Ей ничего не стоит дойти до двери, ведущей в переулок, туда, откуда доносятся звуки. Вот они снова звучат в свежем ночном воздухе, все более громкие и прозрачные; она погружается в мелодию танца, скользящую в открытую дверь коридора…
— Оставь ее в покое, — продолжают говорить в кафе. — Зачем ты заставляешь ее работать? Это вовсе не ее дело. Оставь ее в покое, а иначе она совсем уйдет в себя…
Внутрь проникает мелодия аккордеона и, задев ненароком мужчин, кружится под железными абажурами.
— Ты знаешь, это как крылья бабочки — тронь их, и они посереют… Дай ей свободу, а если она тебе надоест, всегда можешь отправить ко мне…
Дверь дома снова притворена. Она теперь там, где надо, с другой стороны. Сейчас музыка принадлежит ей. Мелодия наполнила ее, словно поднявшись по ручейку. В углу площадки для игры в кегли, прямо за сараями, между стен есть проход. Она проскальзывает в него, поднимает голову и смотрит по сторонам. Звуки доносятся справа. Стена слишком высокая, но тут она показывает, на что способна. У самой стены стоит повозка с лестницами. Повязав шаль на поясе, она хватается за повозку обеими руками и лезет вверх при свете луны, которая как раз выходит из облаков и погружает в свое сияние ее волосы, плечи, юбку и ноги. Вот где проявилась ее ловкость. На мгновение она прячется на самом верху, опираясь на вытянутые вперед руки; она на краю залитой цементом площадки, где развешивают сушиться белье на натянутой поперек проволоке. Ну и хватка у нее, ну и сноровка! Она не встает во весь рост, так ее слишком легко заметить. Лунный серп светится, как кусочек льда, на самом углу кафе Миллике, сверкающей дорожкой пробегая вдали по воде. Она ползет, как кошка. Она движется так незаметно, что тишина вокруг словно сгущается. Она добралась до другого конца площадки. Ей остается только вытянуться и заглянуть за край.

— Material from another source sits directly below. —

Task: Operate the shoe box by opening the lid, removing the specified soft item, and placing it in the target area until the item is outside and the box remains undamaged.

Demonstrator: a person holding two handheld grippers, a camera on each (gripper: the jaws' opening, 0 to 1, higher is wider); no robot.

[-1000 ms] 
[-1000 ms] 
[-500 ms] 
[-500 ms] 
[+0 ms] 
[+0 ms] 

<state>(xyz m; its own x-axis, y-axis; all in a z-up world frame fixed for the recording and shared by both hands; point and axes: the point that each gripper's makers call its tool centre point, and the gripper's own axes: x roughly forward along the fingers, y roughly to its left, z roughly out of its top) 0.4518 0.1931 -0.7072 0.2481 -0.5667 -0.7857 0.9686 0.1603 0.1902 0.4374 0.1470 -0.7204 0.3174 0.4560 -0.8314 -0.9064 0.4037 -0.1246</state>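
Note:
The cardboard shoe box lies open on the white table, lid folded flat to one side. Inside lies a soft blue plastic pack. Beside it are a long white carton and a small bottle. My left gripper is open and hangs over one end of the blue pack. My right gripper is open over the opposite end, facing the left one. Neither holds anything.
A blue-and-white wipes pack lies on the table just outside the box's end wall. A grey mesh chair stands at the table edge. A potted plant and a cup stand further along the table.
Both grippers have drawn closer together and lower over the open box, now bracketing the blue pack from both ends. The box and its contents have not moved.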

Это, оказывается, с другой стороны двора, в длинном доме с покатой крышей и первым этажом из камня. Что-то вроде сарая с конюшней внизу и двумя комнатами сбоку, в одной из которых светится окно без занавесок. Сквозь него все отлично видно. У выбеленной известкой стены притулилась железная кровать, накрытая покрывалом с цветной каймой. Он сидит между окном и кроватью на стуле без спинки, потому что иначе он бы просто не смог сесть. Горб на спине пригибает голову к самым коленям; он с большим трудом поднимает ее. Господи, какой он коротышка! Какой осунувшийся! Он совсем маленький, а инструмент огромный и кажется еще больше, когда человечек раздувает его мехи из красной кожи и описывает ими полукруг, обеими руками выдавливая потом из них воздух. Как легко и быстро летают его пальцы по блестящим клавишам! Она подается чуть вперед. Он поворачивается в ее сторону, ногой поправляя под собой табурет. Мелодия стихла, но вот новая, и она просто великолепна, лучше и быть не может. Сначала приглушенный рокот басов — и вдруг словно звенящий водопад звуков.
Стук в стекло; он продолжает играть. Трижды стучат — он поднимает голову без всякого удивления.
Ничто не прерывает и даже не замедляет на мгновение размеренный ход мехов и его бегущие вверх-вниз, словно по лестнице, пальцы; дверь дрогнула, он знаком приглашает войти, потом снова изо всех сил давит на мехи, извлекая заключительный аккорд. Она входит в первую комнату, где ей перехватывает горло от едкого запаха кожи; под второй дверью виднеется полоска света.